**About this exercise**
Reproduce all of the data that follows, character for character.

★ ★ ★

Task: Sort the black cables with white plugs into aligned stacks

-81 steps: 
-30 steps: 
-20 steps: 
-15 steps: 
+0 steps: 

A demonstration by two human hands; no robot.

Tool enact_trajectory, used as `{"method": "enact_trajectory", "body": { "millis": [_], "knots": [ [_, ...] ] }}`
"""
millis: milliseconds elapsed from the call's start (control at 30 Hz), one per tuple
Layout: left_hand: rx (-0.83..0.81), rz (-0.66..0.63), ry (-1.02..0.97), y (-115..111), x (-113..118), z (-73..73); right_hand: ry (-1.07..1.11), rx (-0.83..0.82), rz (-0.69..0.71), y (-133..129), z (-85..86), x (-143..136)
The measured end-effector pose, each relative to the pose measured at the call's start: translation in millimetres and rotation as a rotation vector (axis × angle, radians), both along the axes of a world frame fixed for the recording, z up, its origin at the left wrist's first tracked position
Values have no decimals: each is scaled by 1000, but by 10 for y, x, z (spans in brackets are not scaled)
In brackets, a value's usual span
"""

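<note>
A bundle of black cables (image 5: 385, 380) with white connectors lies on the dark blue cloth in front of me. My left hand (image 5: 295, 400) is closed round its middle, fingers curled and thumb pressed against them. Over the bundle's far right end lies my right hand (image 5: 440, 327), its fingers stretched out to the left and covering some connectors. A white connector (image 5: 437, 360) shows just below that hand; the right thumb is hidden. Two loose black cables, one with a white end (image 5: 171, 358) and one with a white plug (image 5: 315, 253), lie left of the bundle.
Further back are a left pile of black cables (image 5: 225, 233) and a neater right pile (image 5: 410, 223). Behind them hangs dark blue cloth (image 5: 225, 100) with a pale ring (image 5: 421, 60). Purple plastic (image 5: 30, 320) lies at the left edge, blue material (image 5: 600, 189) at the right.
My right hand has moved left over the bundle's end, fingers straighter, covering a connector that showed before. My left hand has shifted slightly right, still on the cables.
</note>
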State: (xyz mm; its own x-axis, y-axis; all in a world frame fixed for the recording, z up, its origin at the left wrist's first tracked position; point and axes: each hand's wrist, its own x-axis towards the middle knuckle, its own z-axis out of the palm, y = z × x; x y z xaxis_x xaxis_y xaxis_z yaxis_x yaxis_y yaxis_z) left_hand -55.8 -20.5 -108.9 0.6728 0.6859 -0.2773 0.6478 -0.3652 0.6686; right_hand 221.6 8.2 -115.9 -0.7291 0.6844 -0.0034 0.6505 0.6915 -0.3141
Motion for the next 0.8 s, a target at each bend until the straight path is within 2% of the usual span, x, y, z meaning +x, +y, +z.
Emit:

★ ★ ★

**Answer box**
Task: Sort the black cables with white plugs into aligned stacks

-81 steps: 
-30 steps: 
-20 steps: 
-15 steps: 
+0 steps: 

A demonstration by two human hands; no robot.

Tool enact_trajectory, used as `{"method": "enact_trajectory", "body": { "millis": [_], "knots": [ [_, ...] ] }}`
"""
millis: milliseconds elapsed from the call's start (control at 30 Hz), one per tuple
Layout: left_hand: rx (-0.83..0.81), rz (-0.66..0.63), ry (-1.02..0.97), y (-115..111), x (-113..118), z (-73..73); right_hand: ry (-1.07..1.11), rx (-0.83..0.82), rz (-0.69..0.71), y (-133..129), z (-85..86), x (-143..136)
The measured end-effector pose, each relative to the pose measured at the call's start: translation in millimetres and rotation as a rotation vector (axis × angle, radians), both along the axes of a world frame fixed for the recording, z up, its origin at the left wrist's first tracked position
Values have no decimals: each is scaled by 1000, but by 10 for y, x, z (spans in brackets are not scaled)
In brackets, a value's usual span
"""

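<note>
A bundle of black cables (image 5: 385, 380) with white connectors lies on the dark blue cloth in front of me. My left hand (image 5: 295, 400) is closed round its middle, fingers curled and thumb pressed against them. Over the bundle's far right end lies my right hand (image 5: 440, 327), its fingers stretched out to the left and covering some connectors. A white connector (image 5: 437, 360) shows just below that hand; the right thumb is hidden. Two loose black cables, one with a white end (image 5: 171, 358) and one with a white plug (image 5: 315, 253), lie left of the bundle.
Further back are a left pile of black cables (image 5: 225, 233) and a neater right pile (image 5: 410, 223). Behind them hangs dark blue cloth (image 5: 225, 100) with a pale ring (image 5: 421, 60). Purple plastic (image 5: 30, 320) lies at the left edge, blue material (image 5: 600, 189) at the right.
My right hand has moved left over the bundle's end, fingers straighter, covering a connector that showed before. My left hand has shifted slightly right, still on the cables.
</note>
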State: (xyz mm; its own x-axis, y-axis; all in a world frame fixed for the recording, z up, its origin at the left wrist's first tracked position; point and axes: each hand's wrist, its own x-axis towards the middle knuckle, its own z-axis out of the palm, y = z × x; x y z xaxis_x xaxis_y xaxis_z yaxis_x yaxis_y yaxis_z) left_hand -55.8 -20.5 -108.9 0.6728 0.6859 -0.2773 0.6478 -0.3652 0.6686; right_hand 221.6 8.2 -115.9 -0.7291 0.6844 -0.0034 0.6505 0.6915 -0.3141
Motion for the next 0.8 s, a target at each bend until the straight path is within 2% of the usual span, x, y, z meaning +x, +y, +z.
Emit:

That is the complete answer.